- Location: Gukeng, Yunlin and Meishan, Chiayi
- Coordinates: 23°34′33″N 120°41′36″E﻿ / ﻿23.5759°N 120.6934°E
- Type: Barrier lake
- River sources: Qingshui River
- First flooded: September 21, 1999
- Max. length: 5 km (3.1 mi)
- Max. depth: 58 m (190 ft)
- Water volume: 46,000,000 m^{3} (1.6×10^{9} cu ft)

= New Caoling Lake =

Former lake in Taiwan

New Caoling Lake (新草嶺潭 (Xīn Cǎolǐng Tán)) was a short-lived barrier lake on the border of Gukeng, Yunlin County and Meishan, Chiayi County, near the village of Caoling in Taiwan. Located on the Qingshui River, a tributary of the Zhuoshui River, the lake formed due to a landslide during the 1999 Jiji earthquake on September 21, 1999. The lake disappeared during a flood caused by Typhoon Mindulle in July 2004.

== Past lakes ==
The area around Caoling is mountainous and prone to landslides. Historically, there have been four instances of barrier lakes forming in this area. The first recorded instance was during the 1862 Tainan earthquake, and lasted until 1898. During the 1941 Chungpu earthquake, a landslide formed a 70 m tall dam; in 1942, another landslide caused the dam to grow to 170 m tall. On 18 May 1951, the dam abruptly failed, killing hundreds of people downstream, including 74 soldiers constructing a road up to the lake. On 15 August 1979, a landslide caused by 1979 typhoons caused a lake to form, which failed on 24 August the same year.

== History ==
During the 1999 Jiji earthquake on September 21, 1999, a landslide west of Caoling formed a 50 m tall barrier that once again dammed up the Qingshui River. After the earthquake, the Water Resources Agency announced that the lake's dam was stable, and the newly formed lake could potentially be used as a reservoir and serve as a substitute for Shigang Dam, which was damaged in the earthquake. However, this plan was never carried out.

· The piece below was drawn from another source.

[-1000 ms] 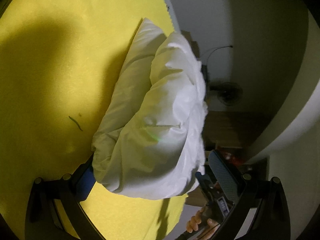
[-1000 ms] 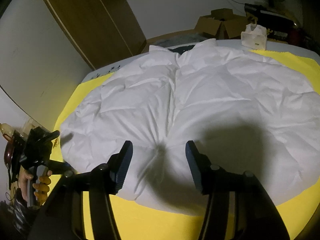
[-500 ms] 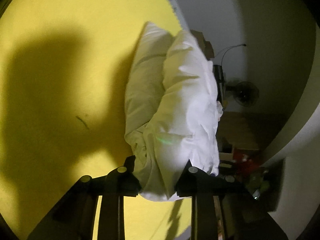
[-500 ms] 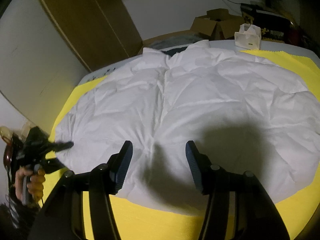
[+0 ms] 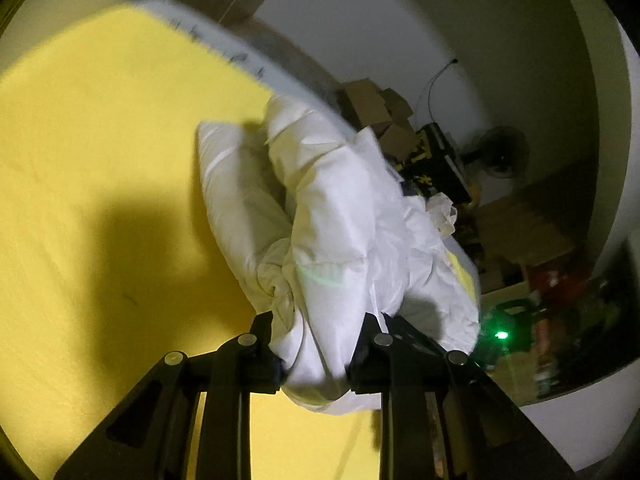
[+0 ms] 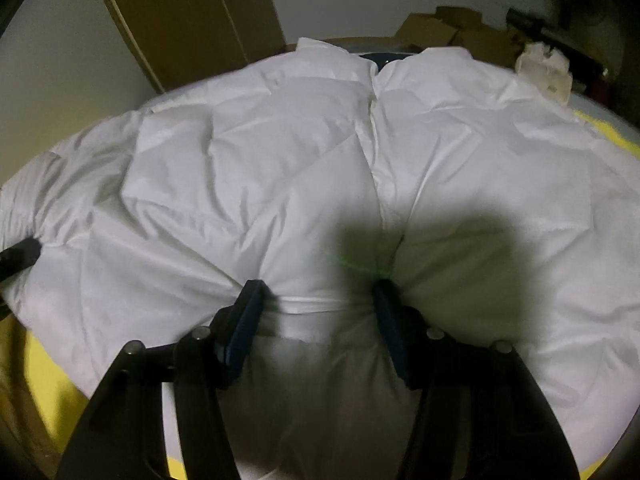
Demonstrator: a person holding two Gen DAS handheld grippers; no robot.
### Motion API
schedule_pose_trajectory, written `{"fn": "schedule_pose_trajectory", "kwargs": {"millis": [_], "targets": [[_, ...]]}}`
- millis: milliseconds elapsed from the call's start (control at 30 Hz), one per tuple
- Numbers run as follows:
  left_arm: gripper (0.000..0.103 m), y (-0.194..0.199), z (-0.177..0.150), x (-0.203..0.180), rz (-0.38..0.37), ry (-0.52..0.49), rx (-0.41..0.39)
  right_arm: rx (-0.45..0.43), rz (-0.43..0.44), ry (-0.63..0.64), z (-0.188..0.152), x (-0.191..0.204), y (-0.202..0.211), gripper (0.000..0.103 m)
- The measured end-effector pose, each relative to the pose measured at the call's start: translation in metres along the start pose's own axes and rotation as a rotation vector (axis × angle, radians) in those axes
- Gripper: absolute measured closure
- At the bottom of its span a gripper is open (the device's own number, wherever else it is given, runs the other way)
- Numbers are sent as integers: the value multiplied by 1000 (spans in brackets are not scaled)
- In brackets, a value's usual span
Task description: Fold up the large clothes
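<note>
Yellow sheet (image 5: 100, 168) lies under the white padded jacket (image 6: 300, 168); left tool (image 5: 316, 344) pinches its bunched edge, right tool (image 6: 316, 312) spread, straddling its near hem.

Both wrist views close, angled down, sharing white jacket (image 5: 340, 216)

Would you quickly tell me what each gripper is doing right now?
Left gripper: shut on the puffy white quilted jacket.
Right gripper: open, jaws straddling the jacket's hem.
</note>
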State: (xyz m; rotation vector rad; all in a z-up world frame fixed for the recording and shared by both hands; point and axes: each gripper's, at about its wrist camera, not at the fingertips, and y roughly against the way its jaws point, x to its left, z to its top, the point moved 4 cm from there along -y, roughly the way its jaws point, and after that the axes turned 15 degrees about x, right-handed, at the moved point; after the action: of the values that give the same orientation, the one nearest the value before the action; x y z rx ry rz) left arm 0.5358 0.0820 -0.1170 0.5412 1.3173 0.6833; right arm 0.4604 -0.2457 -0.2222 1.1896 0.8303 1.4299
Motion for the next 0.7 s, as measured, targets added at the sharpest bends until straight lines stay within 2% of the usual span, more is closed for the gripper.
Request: {"fn": "schedule_pose_trajectory", "kwargs": {"millis": [67, 133, 233, 333, 433, 500, 567, 700], "targets": [[82, 6, -4, -22, 48, -55, -41, -27, 115, -75, -5, -20, 18, 44], [82, 9, -6, -35, 85, -96, -68, -89, 183, -133, -15, -41, 43, 44], [82, 9, -12, -61, 155, -167, -120, -189, 135, -157, -31, -77, 87, 44], [82, 7, -22, -94, 215, -232, -160, -222, 16, -152, -47, -115, 117, 44], [82, 3, -39, -130, 257, -294, -191, -150, -100, -175, -54, -139, 105, 44], [82, 2, -45, -152, 275, -335, -206, -61, -15, -229, -59, -161, 75, 44], [82, -14, -54, -187, 308, -399, -225, -68, 66, -257, -62, -173, 60, 44], [82, -52, -84, -255, 346, -539, -216, -89, 137, -247, -71, -174, 53, 39]]}}
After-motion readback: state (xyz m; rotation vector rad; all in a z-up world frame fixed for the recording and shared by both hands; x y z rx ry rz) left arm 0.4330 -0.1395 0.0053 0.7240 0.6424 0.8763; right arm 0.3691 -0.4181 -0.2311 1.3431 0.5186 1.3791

Though the lake covered over some of Caoling's scenic attractions, the new lake was still popular among tourists. However, the lake was short-lived, as sedimentation gradually raised the lake's floor. Also, water channels formed on the dam, which decreased the retention time of the water. In July 2004, a flood caused by Typhoon Mindulle (known as the Seven-Two Flood) raised the lake's surface above the dam, washing away the barrier and returning the river to its original state.